── DATA SECTION

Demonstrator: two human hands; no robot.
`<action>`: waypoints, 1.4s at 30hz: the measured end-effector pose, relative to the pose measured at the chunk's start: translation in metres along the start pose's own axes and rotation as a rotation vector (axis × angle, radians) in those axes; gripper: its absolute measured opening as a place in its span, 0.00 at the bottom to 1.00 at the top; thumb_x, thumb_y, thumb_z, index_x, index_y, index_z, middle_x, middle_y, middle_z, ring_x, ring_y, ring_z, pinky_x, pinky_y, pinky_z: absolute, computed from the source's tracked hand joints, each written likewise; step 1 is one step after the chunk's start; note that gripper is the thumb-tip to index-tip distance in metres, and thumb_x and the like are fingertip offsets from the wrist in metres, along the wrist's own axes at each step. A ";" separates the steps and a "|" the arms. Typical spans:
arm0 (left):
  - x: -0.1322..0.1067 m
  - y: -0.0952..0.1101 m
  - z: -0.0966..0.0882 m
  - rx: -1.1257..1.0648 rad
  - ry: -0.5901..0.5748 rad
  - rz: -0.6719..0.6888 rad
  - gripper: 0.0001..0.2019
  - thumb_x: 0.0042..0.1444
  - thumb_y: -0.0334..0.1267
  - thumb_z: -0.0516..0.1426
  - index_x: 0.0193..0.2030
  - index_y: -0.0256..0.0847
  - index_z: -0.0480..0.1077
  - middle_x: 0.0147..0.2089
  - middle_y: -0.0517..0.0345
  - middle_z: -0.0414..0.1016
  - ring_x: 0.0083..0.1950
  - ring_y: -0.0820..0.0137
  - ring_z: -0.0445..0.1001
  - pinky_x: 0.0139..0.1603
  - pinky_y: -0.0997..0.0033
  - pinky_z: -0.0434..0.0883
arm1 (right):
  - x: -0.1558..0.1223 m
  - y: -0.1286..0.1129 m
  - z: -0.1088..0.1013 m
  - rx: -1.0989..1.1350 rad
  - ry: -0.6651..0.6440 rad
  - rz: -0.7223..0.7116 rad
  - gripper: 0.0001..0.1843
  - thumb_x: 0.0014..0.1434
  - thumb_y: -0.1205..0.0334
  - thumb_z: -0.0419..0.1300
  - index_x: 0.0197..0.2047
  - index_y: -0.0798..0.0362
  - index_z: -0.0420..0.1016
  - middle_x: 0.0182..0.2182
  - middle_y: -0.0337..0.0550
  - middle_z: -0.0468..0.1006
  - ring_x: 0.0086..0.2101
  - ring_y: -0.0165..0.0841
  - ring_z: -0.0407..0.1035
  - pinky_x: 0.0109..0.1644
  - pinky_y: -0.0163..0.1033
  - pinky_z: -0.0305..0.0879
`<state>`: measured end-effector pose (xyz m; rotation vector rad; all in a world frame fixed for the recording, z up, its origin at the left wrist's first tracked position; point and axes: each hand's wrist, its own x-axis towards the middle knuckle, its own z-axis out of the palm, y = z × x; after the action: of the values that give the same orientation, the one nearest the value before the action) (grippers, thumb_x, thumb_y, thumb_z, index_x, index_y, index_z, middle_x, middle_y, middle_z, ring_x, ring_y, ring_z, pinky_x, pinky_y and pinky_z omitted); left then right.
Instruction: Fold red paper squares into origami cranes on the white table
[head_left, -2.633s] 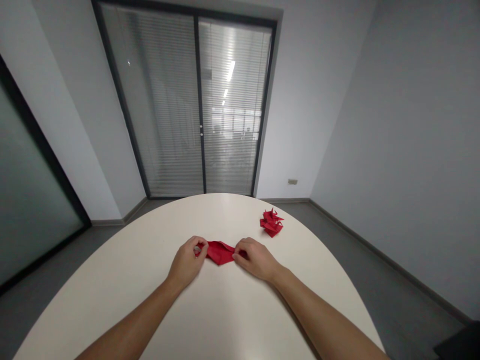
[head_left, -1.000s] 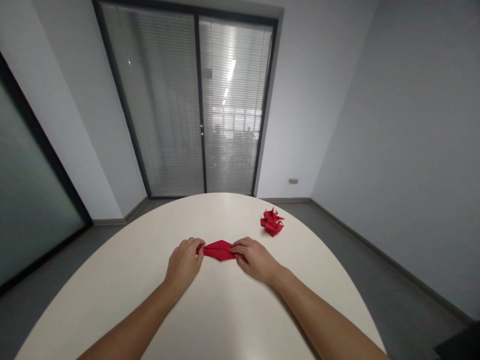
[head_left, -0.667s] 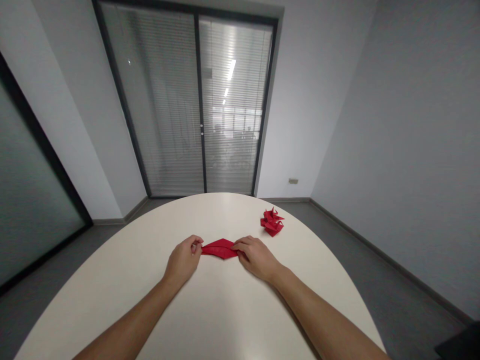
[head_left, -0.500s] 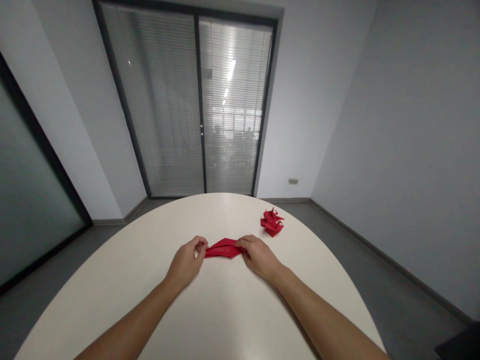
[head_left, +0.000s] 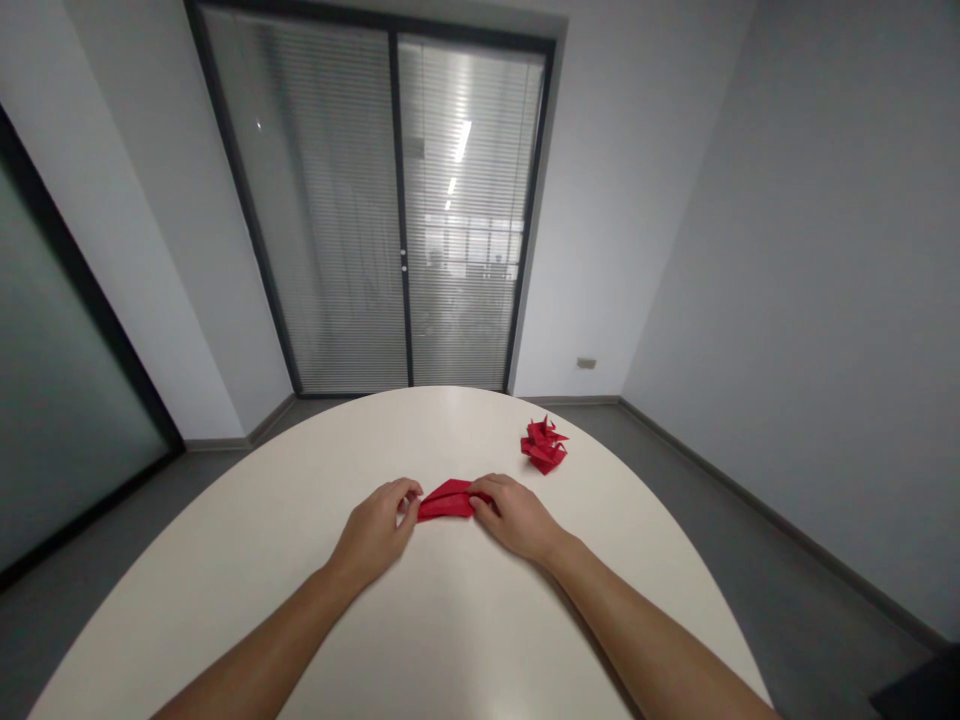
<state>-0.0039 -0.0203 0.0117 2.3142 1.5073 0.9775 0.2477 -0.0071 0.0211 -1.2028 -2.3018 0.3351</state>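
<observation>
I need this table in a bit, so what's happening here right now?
A person is handling a folded red paper on the white table with both bare hands. The left hand pinches its left end and the right hand holds its right end. A small pile of folded red pieces sits farther back to the right, untouched.

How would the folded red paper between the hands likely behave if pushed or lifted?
The folded red paper looks thin, so probably very light. It rests on the smooth white table, so a push would likely slide it. Its layered folds may stiffen it, though pinching could crease it.
</observation>
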 end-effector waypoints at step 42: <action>0.005 -0.008 0.011 -0.233 0.034 -0.082 0.16 0.64 0.45 0.49 0.29 0.42 0.69 0.51 0.48 0.76 0.54 0.60 0.73 0.59 0.56 0.67 | 0.000 -0.001 0.000 -0.048 -0.022 0.074 0.08 0.67 0.68 0.52 0.44 0.52 0.71 0.40 0.46 0.77 0.40 0.35 0.70 0.44 0.37 0.62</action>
<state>-0.0016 -0.0103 0.0008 2.0692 1.4055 1.1110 0.2469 -0.0078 0.0221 -1.3168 -2.3000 0.3222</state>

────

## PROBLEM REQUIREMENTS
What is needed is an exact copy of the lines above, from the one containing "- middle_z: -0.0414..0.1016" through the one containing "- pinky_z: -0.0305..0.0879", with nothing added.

## SOLUTION TO THIS PROBLEM
  - middle_z: -0.0414..0.1016
  - ring_x: 0.0083..0.1950
  - ring_y: -0.0820..0.0137
  - ring_z: -0.0445..0.1001
  - pinky_x: 0.0139..0.1603
  - pinky_y: -0.0997..0.0033
  - pinky_z: -0.0434..0.0883
arm1 (right):
  - x: -0.1558..0.1223 m
  - y: -0.1286..0.1129 m
  - z: -0.1088..0.1013 m
  - rx: -1.0989..1.1350 rad
  - ry: -0.6651..0.6440 rad
  - rz: -0.7223..0.7116 rad
  - gripper: 0.0001..0.1843
  - thumb_x: 0.0014..0.1434
  - thumb_y: -0.1205..0.0334
  - thumb_z: -0.0419..0.1300
  - index_x: 0.0197..0.2047
  - index_y: -0.0798..0.0362
  - index_z: -0.0420..0.1016
  - middle_x: 0.0182..0.2182
  - middle_y: -0.0337..0.0550
  - middle_z: -0.0468..0.1006
  - ring_x: 0.0086..0.2101
  - ring_y: -0.0165..0.0841
  - ring_z: -0.0407..0.1035
  - pinky_x: 0.0109..0.1644
  - pinky_y: -0.0163..0.1033
  - pinky_z: -0.0305..0.0879

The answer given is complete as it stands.